For years, Hannah Selleck—like most athletes—believed the key to success was pushing her body to the max. But in 2018, the professional equestrian show jumper fell, got her foot caught in a magnetic stirrup, and sustained severe fractures to her tibia and fibula.


Recovery from that setback taught her that sometimes, patience and rest pay off more than strain and effort. New treatment and performance techniques helped her cope with the unexpected emotional impact of her fall. And a friend and fellow rider kept her horses in competition when she couldn’t, which gave her a taste of the owner role—something she realized could also be fulfilling for her later on. 


Now, she’s fine-tuned the parts of her mental training that complement the physical, including visualization and restorative yoga. She works them into her routine regularly, recognizing they’re just as critical to success as her time in the ring or the gym. All this has made her not only a stronger, better athlete, but also a more self-aware, kind, and balanced person, she says. 


A huge thank you to our sponsors for this episode: Fluid Running and ProStretch. Fluid Running makes it possible to maintain your peak physical fitness even when you're injured through the power of deep water running. And ProStretch offers uniquely designed products to stretch and massage muscles easier and more effectively than conventional methods. Listen for special discount codes in the episode!

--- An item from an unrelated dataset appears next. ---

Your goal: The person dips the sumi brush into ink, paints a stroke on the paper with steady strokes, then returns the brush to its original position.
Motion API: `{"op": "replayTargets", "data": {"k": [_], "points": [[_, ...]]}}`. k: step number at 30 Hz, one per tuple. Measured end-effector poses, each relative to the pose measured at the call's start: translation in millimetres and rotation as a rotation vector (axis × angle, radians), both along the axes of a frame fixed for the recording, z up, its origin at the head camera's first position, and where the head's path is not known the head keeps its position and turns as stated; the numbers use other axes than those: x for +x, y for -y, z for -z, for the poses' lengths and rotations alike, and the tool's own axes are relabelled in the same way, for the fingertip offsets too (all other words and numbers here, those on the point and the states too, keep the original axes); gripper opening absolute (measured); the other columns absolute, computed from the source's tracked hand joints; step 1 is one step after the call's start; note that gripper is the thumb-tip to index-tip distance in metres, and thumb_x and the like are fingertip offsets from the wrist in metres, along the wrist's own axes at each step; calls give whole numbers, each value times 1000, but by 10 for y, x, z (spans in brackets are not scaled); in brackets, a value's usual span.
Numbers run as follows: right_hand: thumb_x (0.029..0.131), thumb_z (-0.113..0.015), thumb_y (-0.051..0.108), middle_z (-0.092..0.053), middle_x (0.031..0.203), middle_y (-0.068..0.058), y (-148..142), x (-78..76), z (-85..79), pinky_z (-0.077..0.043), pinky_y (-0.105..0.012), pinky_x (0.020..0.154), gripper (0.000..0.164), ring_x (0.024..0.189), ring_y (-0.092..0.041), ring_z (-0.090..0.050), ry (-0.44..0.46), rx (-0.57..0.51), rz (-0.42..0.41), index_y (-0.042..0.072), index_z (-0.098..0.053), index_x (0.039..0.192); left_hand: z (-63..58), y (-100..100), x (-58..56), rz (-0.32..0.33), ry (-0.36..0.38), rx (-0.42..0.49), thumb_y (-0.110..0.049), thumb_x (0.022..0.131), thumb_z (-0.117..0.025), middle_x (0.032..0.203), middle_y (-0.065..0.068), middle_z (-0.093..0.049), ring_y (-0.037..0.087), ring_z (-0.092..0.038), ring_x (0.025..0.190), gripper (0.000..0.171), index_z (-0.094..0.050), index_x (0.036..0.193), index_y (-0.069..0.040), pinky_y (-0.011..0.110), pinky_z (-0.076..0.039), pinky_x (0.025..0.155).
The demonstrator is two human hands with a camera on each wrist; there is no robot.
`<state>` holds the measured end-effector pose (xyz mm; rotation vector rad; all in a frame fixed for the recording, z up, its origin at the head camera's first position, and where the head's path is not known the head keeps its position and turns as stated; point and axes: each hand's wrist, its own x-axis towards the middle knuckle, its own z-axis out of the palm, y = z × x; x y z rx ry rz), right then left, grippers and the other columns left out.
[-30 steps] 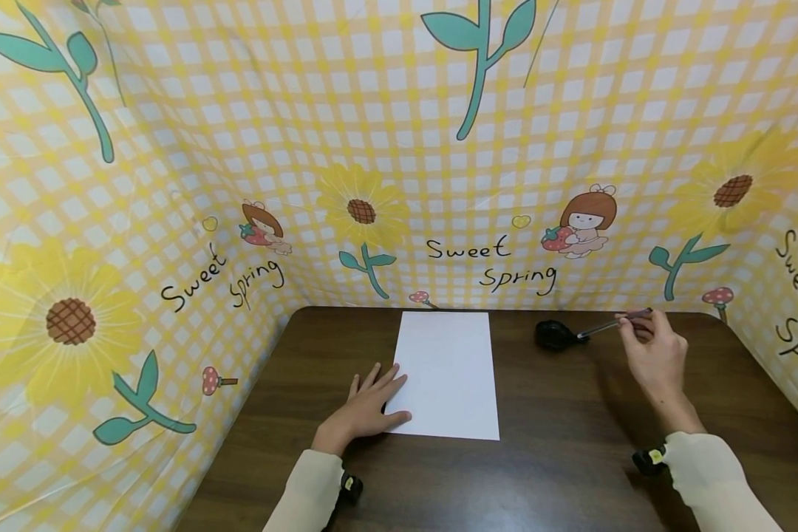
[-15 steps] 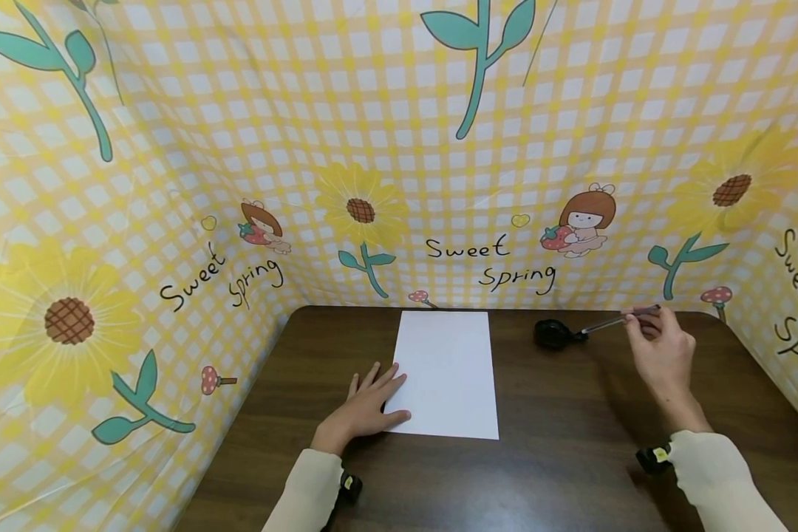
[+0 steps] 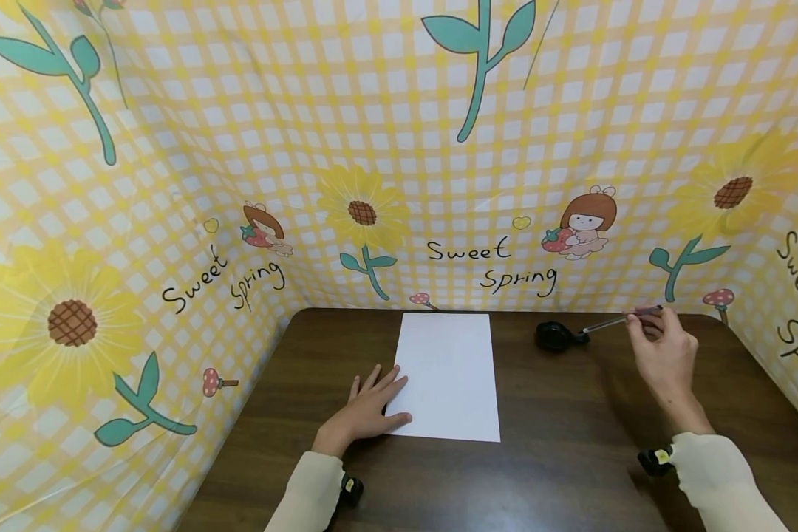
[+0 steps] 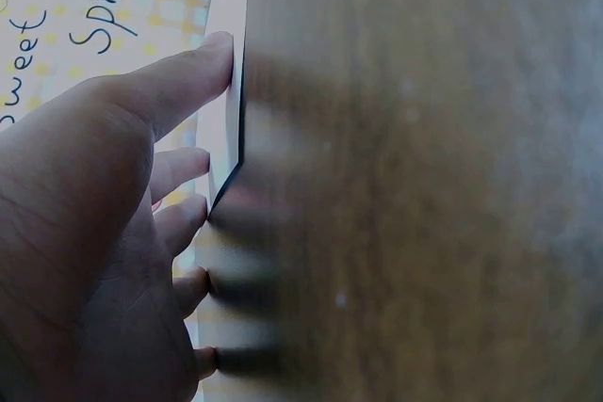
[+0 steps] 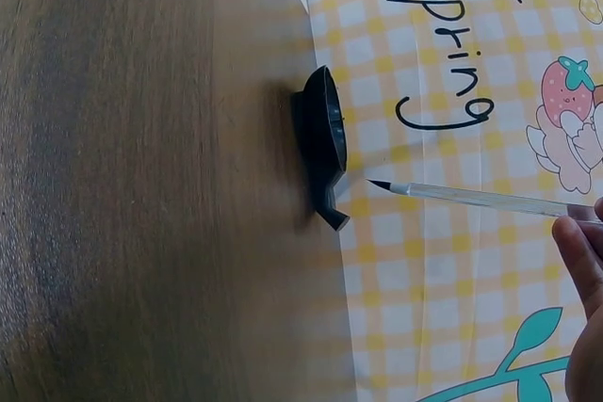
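A sheet of white paper [image 3: 448, 377] lies on the dark wooden table. My left hand [image 3: 366, 408] rests on the paper's left edge with its fingers spread, some of them on the wood; the left wrist view shows the thumb [image 4: 188, 82] over the sheet's edge. To the right of the paper sits a small black dish [image 3: 555, 336] with a short spout-like handle. My right hand [image 3: 665, 358] pinches a paintbrush [image 5: 490, 198] by its handle. The brush's dark pointed tip hangs just above and beside the dish's handle, apart from it in the right wrist view.
A yellow checked cloth [image 3: 399, 155] printed with flowers and lettering hangs behind the table and along both sides. It meets the table's [image 3: 545, 473] far edge close behind the dish and the paper. Each wrist wears a small black device [image 3: 656, 461].
The right hand has shifted slightly to the right with the paintbrush, and the tip has drawn a little away from the dish. The left hand, paper and dish stay put.
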<state>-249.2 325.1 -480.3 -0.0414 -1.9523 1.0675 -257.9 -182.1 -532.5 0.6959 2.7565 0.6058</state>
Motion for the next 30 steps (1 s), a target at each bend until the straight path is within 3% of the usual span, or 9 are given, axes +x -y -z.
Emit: {"op": "replayTargets", "data": {"k": [7,10,13,15,17,20,23,30], "points": [[99,-69,1,-77,103,-28,5,5,-15,-44,5,80,21,90,31,-56,-15,14,-10,-12,-67,116,9,-2,-3,-4,-1,-2,-57,103,-64,180,6,-20,44,-6,167,79,-37,168,-20,76,0,127],[100,-69,3,-77,100,1,9,-1,-28,-45,4,81,21,91,30,-57,-34,18,-13,-12,-67,114,7,-2,-4,-4,-1,-3,-56,103,-63,180,6,-20,44,-5,167,79,-37,168,-20,76,0,127],[100,-70,3,-65,101,31,22,-8,-47,-46,4,81,20,92,29,-59,-51,18,-19,-11,-67,113,8,-1,-6,-4,-3,-4,-57,103,-63,180,6,-20,44,-6,167,79,-37,168,-20,77,0,127],[99,-70,2,-61,101,38,34,-12,-59,-47,3,82,19,92,28,-59,-63,17,-30,-11,-67,113,10,1,-7,-4,-2,-4,-57,103,-63,180,6,-20,44,-6,167,80,-37,168,-20,77,0,127],[100,-70,2,-66,102,29,51,-13,-70,-47,3,82,20,93,27,-60,-72,22,-37,-12,-67,113,11,4,-6,-2,-2,-3,-58,103,-63,180,6,-20,44,-6,167,80,-37,168,-20,77,0,127],[101,-70,4,-78,101,-1,73,-14,-85,-48,2,82,22,94,27,-60,-89,34,-53,-14,-67,114,8,4,-7,-1,-1,-1,-58,103,-63,180,6,-20,44,-6,167,80,-37,168,-20,77,0,127],[102,-69,5,-78,102,-28,93,-14,-104,-48,2,82,23,95,26,-61,-108,41,-70,-15,-66,114,8,4,-11,-1,-2,-3,-58,103,-63,180,6,-20,44,-6,167,80,-37,168,-20,76,0,127],[99,-70,-2,-76,101,-34,147,-16,-165,-47,3,83,21,94,27,-61,-143,52,-84,-16,-64,112,19,6,-13,-3,-4,-8,-59,103,-62,180,5,-20,43,-6,167,80,-37,168,-20,76,0,127]]}}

In this episode, we discuss:

  • How injury is viewed in equestrian sports (4:48)
  • Some of her earliest experiences with injury (6:26)
  • Her big fall—the one that kept her out for seven months (8:36)
  • How the emotional connection the thousand-plus-pound fellow athlete she works with influences her experience (15:32)
  • When and why she had a panic attack in the ring, and how she handled it, including the white-light visualization technique (17:58)
  • The unexpected setbacks that occurred when she got her hardware out post-surgery (23:00)
  • How she made the shift to incorporating rest and psychological techniques into her training (26:04)
  • How she shifted her role in the industry when she couldn’t ride, and the advantages that offered her (32:32)
  • Other ways she refocused, rebalance, and prevented burnout (36:08)
  • How injury prepared her to cope with COVID cancellations (39:26)
  • Her biggest advice to other injured athletes (41:58)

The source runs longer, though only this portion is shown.